*** DATA SHOWN Section Begins ***

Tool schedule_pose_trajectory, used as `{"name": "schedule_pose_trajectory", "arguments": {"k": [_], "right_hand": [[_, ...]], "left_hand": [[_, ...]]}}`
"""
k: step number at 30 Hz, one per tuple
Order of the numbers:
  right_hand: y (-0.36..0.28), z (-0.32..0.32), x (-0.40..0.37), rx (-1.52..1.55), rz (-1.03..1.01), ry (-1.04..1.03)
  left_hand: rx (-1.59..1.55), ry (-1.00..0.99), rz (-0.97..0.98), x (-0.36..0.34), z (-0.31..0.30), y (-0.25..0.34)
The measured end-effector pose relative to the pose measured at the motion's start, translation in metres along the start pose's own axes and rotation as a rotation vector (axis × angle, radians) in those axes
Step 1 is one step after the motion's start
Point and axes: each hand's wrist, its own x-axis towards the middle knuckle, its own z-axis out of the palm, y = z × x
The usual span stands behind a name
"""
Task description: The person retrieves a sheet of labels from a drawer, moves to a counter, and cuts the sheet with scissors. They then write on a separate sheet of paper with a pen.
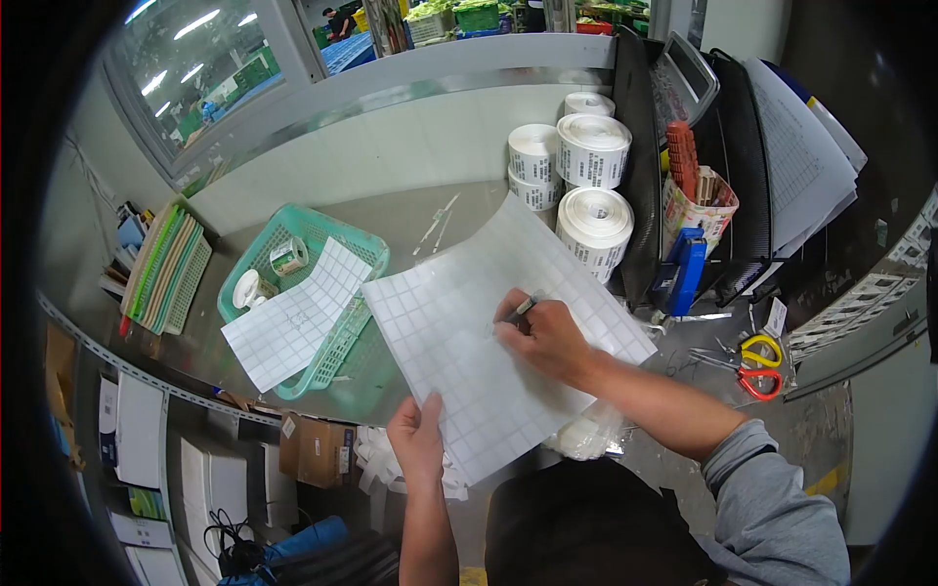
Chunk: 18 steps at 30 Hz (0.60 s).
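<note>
A large white sheet of paper with a faint grid (469, 322) lies slanted in front of me, its far edge curling upward. My left hand (418, 435) grips its near left edge, thumb on top and fingers underneath. My right hand (547, 332) rests on the middle of the sheet, closed around a dark pen (526, 306); the tip is hidden by the fingers. To the left, a smaller gridded sheet (293, 317) lies across a green plastic basket (376, 256). Inside that basket are two small rolls, one of them a tape roll (288, 256).
Label rolls (594, 220) are stacked behind the sheet. At right stand a black file rack (645, 176), a pen cup (699, 210) and a blue stapler-like tool (687, 269). Yellow-handled scissors (760, 350) and a red-handled tool (760, 383) lie nearby. Green trays (176, 269) stand far left.
</note>
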Motion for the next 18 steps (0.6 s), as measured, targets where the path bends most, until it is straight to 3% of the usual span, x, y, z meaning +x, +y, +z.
{"name": "schedule_pose_trajectory", "arguments": {"k": [2, 8, 18], "right_hand": [[0.0005, 0.0, 0.0001, -0.029, -0.083, -0.052], [-0.0019, -0.0009, -0.001, -0.053, -0.003, 0.004], [0.0013, -0.0027, -0.0008, -0.139, -0.044, -0.029]], "left_hand": [[-0.003, 0.0, -0.004, 0.0001, 0.0001, -0.0001], [-0.007, -0.007, -0.015, -0.0004, 0.0007, 0.0024], [0.011, -0.015, -0.014, 0.0004, -0.0013, 0.0001]]}}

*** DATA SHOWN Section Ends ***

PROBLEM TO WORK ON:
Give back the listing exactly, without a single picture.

EXPECTED ANSWER:
Tool schedule_pose_trajectory, used as `{"name": "schedule_pose_trajectory", "arguments": {"k": [_], "right_hand": [[_, ...]], "left_hand": [[_, ...]]}}`
"""
k: step number at 30 Hz, one per tuple
Order of the numbers:
  right_hand: y (-0.36..0.28), z (-0.32..0.32), x (-0.40..0.37), rx (-1.52..1.55), rz (-1.03..1.01), ry (-1.04..1.03)
  left_hand: rx (-1.59..1.55), ry (-1.00..0.99), rz (-0.97..0.98), x (-0.36..0.34), z (-0.31..0.30), y (-0.25..0.34)
The measured end-effector pose relative to the pose measured at the motion's start, translation in metres along the start pose's own axes and rotation as a rotation vector (axis × angle, radians) in those axes
Step 1 is one step after the motion's start
Point and axes: each hand's wrist, its own x-axis towards the middle knuckle, its own z-axis out of the palm, y = z × x
The usual span stands behind a name
"""
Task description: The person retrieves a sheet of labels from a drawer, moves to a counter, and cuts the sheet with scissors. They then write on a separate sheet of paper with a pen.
Chunk: 18 steps at 30 Hz (0.60 s).
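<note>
A large white sheet of paper with a faint grid (469, 322) lies slanted in front of me, its far edge curling upward. My left hand (418, 435) grips its near left edge, thumb on top and fingers underneath. My right hand (547, 332) rests on the middle of the sheet, closed around a dark pen (526, 306); the tip is hidden by the fingers. To the left, a smaller gridded sheet (293, 317) lies across a green plastic basket (376, 256). Inside that basket are two small rolls, one of them a tape roll (288, 256).
Label rolls (594, 220) are stacked behind the sheet. At right stand a black file rack (645, 176), a pen cup (699, 210) and a blue stapler-like tool (687, 269). Yellow-handled scissors (760, 350) and a red-handled tool (760, 383) lie nearby. Green trays (176, 269) stand far left.
</note>
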Motion for the next 18 steps (0.6 s), as measured, targets where the path bends most, until it is straight to 3% of the usual span, x, y, z meaning +x, +y, +z.
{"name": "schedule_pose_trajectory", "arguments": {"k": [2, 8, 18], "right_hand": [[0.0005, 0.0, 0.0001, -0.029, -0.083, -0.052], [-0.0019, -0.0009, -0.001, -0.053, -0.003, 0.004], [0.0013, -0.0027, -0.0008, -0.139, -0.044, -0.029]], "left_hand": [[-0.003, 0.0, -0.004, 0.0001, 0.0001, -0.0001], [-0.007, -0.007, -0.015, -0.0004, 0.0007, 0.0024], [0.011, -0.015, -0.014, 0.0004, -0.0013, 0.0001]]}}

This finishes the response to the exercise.